-------- Dataset excerpt

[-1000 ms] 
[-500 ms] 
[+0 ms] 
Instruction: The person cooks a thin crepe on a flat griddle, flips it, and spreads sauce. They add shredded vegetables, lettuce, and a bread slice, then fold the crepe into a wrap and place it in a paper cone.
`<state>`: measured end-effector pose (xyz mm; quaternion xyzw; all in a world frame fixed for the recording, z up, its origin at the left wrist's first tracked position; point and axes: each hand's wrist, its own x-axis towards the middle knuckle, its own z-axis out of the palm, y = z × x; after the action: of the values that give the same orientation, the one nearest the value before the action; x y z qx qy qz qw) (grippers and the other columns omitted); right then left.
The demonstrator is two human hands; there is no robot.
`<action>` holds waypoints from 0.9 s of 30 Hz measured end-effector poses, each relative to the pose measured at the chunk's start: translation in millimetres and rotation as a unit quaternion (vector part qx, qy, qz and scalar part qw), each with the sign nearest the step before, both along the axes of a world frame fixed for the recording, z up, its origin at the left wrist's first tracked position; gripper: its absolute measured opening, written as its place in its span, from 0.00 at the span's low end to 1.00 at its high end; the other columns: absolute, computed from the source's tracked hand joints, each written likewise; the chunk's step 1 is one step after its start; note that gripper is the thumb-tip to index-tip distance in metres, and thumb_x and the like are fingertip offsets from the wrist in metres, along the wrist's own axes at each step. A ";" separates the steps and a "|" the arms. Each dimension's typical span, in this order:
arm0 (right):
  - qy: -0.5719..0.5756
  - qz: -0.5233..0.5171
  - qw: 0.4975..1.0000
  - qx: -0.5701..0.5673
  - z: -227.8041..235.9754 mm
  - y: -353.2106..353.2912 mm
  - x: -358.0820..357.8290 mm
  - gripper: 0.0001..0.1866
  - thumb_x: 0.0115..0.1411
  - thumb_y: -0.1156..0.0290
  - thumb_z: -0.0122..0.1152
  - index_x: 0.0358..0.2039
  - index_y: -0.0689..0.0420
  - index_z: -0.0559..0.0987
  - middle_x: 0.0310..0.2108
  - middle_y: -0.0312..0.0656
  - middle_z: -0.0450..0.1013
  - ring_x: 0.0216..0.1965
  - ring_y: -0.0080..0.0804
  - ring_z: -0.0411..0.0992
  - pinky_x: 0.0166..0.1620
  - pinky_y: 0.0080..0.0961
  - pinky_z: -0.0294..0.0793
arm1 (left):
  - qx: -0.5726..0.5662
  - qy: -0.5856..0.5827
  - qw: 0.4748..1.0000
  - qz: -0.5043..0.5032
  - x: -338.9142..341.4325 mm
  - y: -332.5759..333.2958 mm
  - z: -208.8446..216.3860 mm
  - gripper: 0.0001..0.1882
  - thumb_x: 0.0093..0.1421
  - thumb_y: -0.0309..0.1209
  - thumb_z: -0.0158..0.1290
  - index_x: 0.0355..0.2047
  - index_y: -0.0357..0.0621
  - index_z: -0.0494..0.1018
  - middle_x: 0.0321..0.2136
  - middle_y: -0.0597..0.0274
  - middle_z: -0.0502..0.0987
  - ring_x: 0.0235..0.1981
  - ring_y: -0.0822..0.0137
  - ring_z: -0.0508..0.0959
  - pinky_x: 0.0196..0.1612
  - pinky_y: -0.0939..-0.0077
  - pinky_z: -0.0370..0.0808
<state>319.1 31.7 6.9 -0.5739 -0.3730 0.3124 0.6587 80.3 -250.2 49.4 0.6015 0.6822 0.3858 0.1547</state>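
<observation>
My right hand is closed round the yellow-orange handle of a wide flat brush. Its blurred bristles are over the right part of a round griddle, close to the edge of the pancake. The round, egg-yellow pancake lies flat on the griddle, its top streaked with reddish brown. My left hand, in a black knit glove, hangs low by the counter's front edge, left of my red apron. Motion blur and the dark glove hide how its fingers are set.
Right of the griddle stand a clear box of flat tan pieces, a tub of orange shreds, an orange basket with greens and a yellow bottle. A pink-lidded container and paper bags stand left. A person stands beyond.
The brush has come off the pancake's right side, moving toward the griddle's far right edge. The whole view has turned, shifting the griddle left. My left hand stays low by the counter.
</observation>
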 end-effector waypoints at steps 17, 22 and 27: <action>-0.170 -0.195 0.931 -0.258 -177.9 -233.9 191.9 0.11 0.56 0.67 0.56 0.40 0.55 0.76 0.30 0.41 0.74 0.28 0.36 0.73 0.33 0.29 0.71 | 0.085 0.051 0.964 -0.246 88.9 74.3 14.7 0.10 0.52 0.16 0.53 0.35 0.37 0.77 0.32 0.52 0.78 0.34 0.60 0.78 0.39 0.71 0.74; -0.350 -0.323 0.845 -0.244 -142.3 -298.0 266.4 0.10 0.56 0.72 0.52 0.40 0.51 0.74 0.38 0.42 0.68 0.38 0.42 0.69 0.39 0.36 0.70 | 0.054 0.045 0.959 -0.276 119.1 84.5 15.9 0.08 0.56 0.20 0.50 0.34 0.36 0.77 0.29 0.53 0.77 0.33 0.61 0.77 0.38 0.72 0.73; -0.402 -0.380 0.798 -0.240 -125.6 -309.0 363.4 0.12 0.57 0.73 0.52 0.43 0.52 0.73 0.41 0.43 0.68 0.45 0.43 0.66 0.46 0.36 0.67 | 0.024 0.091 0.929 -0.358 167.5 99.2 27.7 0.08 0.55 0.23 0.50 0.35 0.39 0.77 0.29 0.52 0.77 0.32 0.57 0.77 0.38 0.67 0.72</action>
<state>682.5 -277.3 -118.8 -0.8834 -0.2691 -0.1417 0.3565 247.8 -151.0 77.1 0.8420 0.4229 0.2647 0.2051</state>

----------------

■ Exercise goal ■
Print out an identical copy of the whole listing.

■ Task answer ■
[-1000 ms] 
[-500 ms] 
[+0 ms] 
Instruction: The person cooks a thin crepe on a flat griddle, flips it, and spreads sauce. They add shredded vegetables, lettuce, and a bread slice, then fold the crepe into a wrap and place it in a paper cone.
`<state>`: measured end-effector pose (xyz mm; quaternion xyzw; all in a world frame fixed for the recording, z up, its origin at the left wrist's first tracked position; point and axes: each hand's wrist, its own x-axis towards the middle knuckle, its own z-axis out of the palm, y = z × x; after the action: of the values that give the same orientation, the one nearest the value before the action; x y z qx qy qz qw) (grippers and the other columns omitted); right then left.
The demonstrator is two human hands; there is no robot.
`<action>` holds waypoints from 0.9 s of 30 Hz measured end-effector poses, each relative to the pose measured at the chunk's start: translation in millimetres and rotation as a unit quaternion (vector part qx, qy, qz and scalar part qw), each with the sign nearest the step before, both along the axes of a world frame fixed for the recording, z up, its origin at the left wrist's first tracked position; gripper: its absolute measured opening, written as its place in its span, from 0.00 at the span's low end to 1.00 at its high end; the other columns: absolute, computed from the source's tracked hand joints, each written likewise; the chunk's step 1 is one step after its start; note that gripper is the thumb-tip to index-tip distance in metres, and thumb_x and the like are fingertip offsets from the wrist in metres, along the wrist's own axes at each step. A ";" separates the steps and a "|" the arms. Each dimension's typical span, in this order:
arm0 (right):
  - qy: -0.5719..0.5756
  - qz: -0.5233..0.5171
  - qw: 0.4975..1.0000
  - qx: -0.5701..0.5673
  - z: -227.8041..235.9754 mm
  - y: -353.2106..353.2912 mm
  - x: -358.0820..357.8290 mm
  - gripper: 0.0001..0.1866
  - thumb_x: 0.0115..0.1411
  - thumb_y: -0.1156..0.0290
  - thumb_z: -0.0122..0.1152
  - index_x: 0.0358..0.2039
  - index_y: -0.0689..0.0420
  - index_z: -0.0559..0.0987
  - middle_x: 0.0310..0.2108
  - middle_y: -0.0312..0.0656
  - middle_z: -0.0450..0.1013
  - ring_x: 0.0216..0.1965
  - ring_y: -0.0080..0.0804
  - ring_z: -0.0411..0.0992
  - pinky_x: 0.0166..0.1620
  - pinky_y: 0.0080..0.0961
  - pinky_z: -0.0294..0.0793
arm1 (left):
  - qx: -0.5726..0.5662
  - qy: -0.5856..0.5827
  - qw: 0.4748..1.0000
  - qz: -0.5043..0.5032
  - x: -338.9142..341.4325 mm
  - y: -332.5759..333.2958 mm
  - z: -208.8446..216.3860 mm
  - gripper: 0.0001..0.1882
  - thumb_x: 0.0093..0.1421
  - thumb_y: -0.0309..0.1209
  - thumb_z: -0.0158..0.1290
  - index_x: 0.0355..0.2047
  - index_y: -0.0357..0.0621
  - index_z: -0.0494..0.1018
  - middle_x: 0.0321..0.2136
  - middle_y: -0.0597..0.0274
  - middle_z: -0.0502..0.0987
  - ring_x: 0.0235..0.1981
  - ring_y: -0.0822..0.0137
  - ring_z: -0.0508..0.0959
  - pinky_x: 0.0196..0.1612
  - pinky_y: -0.0939..-0.0077
  - pinky_z: -0.0370..0.0808
<state>319.1 31.7 6.9 -0.5739 -0.3730 0.3124 0.6587 80.3 -250.2 49.4 0.6015 0.6822 0.3858 0.1547</state>
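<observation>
My right hand is closed round the yellow-orange handle of a wide flat brush. Its blurred bristles are over the right part of a round griddle, close to the edge of the pancake. The round, egg-yellow pancake lies flat on the griddle, its top streaked with reddish brown. My left hand, in a black knit glove, hangs low by the counter's front edge, left of my red apron. Motion blur and the dark glove hide how its fingers are set.
Right of the griddle stand a clear box of flat tan pieces, a tub of orange shreds, an orange basket with greens and a yellow bottle. A pink-lidded container and paper bags stand left. A person stands beyond.
The brush has come off the pancake's right side, moving toward the griddle's far right edge. The whole view has turned, shifting the griddle left. My left hand stays low by the counter.
</observation>
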 end-effector waypoints at steps 17, 22 and 27: <action>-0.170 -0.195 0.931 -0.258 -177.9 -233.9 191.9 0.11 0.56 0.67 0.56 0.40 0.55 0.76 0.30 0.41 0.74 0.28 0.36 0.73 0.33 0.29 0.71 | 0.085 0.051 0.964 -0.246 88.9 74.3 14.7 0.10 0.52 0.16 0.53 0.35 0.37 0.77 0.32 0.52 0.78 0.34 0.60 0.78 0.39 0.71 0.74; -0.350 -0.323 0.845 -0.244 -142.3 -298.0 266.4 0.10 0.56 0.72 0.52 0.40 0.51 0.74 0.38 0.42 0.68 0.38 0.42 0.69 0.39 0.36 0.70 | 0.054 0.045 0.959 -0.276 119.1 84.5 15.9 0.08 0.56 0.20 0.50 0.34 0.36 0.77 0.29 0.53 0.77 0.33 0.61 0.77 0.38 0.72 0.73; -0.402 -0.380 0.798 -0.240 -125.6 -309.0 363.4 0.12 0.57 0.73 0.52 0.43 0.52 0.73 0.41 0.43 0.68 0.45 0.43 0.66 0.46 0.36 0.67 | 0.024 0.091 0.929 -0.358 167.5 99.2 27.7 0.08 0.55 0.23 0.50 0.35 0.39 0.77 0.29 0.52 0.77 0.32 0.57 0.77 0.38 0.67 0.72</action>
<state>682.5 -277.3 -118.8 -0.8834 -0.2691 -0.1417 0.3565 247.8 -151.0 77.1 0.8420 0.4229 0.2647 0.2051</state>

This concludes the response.